What you have to do: Go through the data below and return each line where the string "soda" occurs.

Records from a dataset
##############################

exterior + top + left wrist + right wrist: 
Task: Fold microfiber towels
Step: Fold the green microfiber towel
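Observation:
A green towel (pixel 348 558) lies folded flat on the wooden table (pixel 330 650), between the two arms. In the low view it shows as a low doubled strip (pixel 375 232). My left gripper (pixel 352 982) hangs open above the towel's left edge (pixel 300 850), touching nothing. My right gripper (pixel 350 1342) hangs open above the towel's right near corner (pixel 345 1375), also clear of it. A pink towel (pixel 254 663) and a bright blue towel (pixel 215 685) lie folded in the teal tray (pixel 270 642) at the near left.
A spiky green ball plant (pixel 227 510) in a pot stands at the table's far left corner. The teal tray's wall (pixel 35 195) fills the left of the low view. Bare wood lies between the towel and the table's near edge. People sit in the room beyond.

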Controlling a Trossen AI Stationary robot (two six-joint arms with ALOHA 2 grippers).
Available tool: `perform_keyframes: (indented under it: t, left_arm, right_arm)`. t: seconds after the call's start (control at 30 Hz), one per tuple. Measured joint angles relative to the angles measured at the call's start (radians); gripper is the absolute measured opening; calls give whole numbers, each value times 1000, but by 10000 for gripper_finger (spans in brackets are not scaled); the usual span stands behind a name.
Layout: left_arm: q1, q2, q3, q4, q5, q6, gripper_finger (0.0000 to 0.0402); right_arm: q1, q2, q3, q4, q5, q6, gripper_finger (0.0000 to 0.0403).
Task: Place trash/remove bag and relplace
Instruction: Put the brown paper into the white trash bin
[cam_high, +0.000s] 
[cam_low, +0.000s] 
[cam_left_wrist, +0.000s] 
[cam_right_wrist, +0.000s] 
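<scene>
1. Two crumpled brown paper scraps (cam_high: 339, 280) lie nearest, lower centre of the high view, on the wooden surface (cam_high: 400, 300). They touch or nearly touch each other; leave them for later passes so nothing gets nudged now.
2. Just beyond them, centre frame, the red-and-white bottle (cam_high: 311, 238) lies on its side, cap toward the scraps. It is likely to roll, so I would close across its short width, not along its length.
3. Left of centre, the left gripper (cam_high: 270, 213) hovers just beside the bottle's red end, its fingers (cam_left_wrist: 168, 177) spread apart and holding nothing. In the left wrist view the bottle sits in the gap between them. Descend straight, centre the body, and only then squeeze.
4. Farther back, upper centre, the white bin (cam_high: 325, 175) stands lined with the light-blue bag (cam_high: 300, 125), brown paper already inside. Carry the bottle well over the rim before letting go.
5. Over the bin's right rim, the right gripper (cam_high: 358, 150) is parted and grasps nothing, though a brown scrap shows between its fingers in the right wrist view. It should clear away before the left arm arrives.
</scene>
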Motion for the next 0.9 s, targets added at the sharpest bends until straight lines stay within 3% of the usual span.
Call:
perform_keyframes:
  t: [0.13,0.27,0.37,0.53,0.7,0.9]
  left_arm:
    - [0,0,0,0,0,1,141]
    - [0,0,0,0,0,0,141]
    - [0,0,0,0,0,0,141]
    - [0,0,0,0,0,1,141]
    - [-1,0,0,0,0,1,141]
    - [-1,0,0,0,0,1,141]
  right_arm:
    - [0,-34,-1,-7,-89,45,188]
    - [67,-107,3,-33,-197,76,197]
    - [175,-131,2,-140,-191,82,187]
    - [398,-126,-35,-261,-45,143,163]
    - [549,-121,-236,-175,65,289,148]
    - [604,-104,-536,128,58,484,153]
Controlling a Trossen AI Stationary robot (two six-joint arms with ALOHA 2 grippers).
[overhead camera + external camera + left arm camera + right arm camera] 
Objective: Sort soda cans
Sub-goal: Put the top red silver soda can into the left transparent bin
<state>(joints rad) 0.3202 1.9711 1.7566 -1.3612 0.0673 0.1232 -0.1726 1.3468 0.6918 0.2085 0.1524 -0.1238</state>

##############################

Written response:
Objective: Sort soda cans
Sub-goal: Put the top red silver soda can into the left transparent bin

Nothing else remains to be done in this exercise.